_Exercise aim:_ Given the listing below, write out exactly the lines starting with the line that has "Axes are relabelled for" and going on through the line that has "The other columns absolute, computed", both kept.

_Dataset content:_
--

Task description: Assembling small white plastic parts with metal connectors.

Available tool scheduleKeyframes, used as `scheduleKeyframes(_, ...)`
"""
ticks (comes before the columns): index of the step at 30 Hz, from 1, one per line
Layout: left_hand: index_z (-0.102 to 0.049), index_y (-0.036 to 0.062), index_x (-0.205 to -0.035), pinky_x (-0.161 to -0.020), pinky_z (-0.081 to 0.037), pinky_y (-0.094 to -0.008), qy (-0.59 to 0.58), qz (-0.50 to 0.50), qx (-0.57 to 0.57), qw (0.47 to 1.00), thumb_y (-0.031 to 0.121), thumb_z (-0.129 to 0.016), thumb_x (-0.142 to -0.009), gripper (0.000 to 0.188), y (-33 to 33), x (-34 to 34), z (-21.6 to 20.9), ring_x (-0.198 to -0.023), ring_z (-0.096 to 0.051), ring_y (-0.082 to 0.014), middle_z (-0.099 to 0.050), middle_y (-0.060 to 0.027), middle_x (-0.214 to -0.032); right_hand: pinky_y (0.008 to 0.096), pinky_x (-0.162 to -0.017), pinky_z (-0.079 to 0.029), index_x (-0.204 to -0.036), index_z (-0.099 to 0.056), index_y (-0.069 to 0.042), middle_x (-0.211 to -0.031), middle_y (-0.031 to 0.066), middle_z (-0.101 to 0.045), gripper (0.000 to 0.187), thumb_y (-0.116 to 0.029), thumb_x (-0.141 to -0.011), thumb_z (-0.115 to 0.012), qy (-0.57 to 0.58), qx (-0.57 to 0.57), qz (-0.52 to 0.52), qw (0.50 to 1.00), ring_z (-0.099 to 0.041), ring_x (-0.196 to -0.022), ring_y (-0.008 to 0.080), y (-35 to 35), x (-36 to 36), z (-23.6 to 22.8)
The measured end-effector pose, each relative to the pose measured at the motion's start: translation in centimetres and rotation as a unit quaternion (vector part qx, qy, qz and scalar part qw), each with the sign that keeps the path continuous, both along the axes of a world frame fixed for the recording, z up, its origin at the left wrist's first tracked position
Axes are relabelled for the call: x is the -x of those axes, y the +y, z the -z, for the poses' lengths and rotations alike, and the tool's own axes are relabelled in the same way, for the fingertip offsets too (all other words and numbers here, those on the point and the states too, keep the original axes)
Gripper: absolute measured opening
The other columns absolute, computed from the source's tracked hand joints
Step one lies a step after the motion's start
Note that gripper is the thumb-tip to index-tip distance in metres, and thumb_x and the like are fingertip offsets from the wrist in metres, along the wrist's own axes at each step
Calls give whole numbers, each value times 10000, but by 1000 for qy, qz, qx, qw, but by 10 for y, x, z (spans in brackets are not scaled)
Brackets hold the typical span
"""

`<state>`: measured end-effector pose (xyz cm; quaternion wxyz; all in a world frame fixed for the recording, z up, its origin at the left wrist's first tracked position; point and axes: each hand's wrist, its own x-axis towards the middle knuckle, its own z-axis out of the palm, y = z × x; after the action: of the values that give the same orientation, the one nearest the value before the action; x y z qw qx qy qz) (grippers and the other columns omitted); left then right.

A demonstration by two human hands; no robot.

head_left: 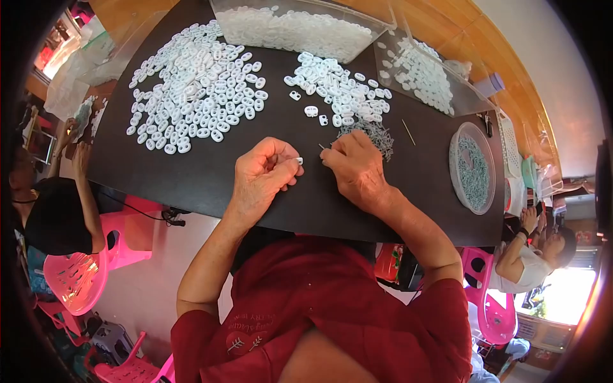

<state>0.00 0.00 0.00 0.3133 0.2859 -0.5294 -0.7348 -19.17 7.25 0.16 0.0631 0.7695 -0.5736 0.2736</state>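
I pinched a white clip [300, 161] left, a grey screw [321, 146] right.
Far left of the grip stood a pink chair [75, 274]; nearer, a clip pile [198, 89] covered part of the dark table [191, 182]. My left hand [262, 179] held the clip at its fingertips; leaving its holes bare seemed wise. My right hand [357, 167] pinched the screw beside a screw heap [385, 137]; a round tub [454, 169] sat farther right.

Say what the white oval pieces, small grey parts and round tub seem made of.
White oval pieces: probably smooth moulded plastic, being uniform in shape and colour. Small grey parts: perhaps metal, given dull grey tone, though too small to confirm. Round tub: likely plastic; its pale rim looks smooth, translucent.
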Motion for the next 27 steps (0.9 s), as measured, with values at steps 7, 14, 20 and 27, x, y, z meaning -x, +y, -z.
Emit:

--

_Result of the exercise:_
Axes are relabelled for the call: x is the -x of those axes, y the +y, z the -z, for the poses' lengths and rotations alike, and the tool's own axes are relabelled in the same way, for the fingertip offsets too (all other words and numbers here, those on the point and the states too, keep the original axes)
Gripper: absolute measured opening
The other columns absolute, computed from the source's tracked hand joints

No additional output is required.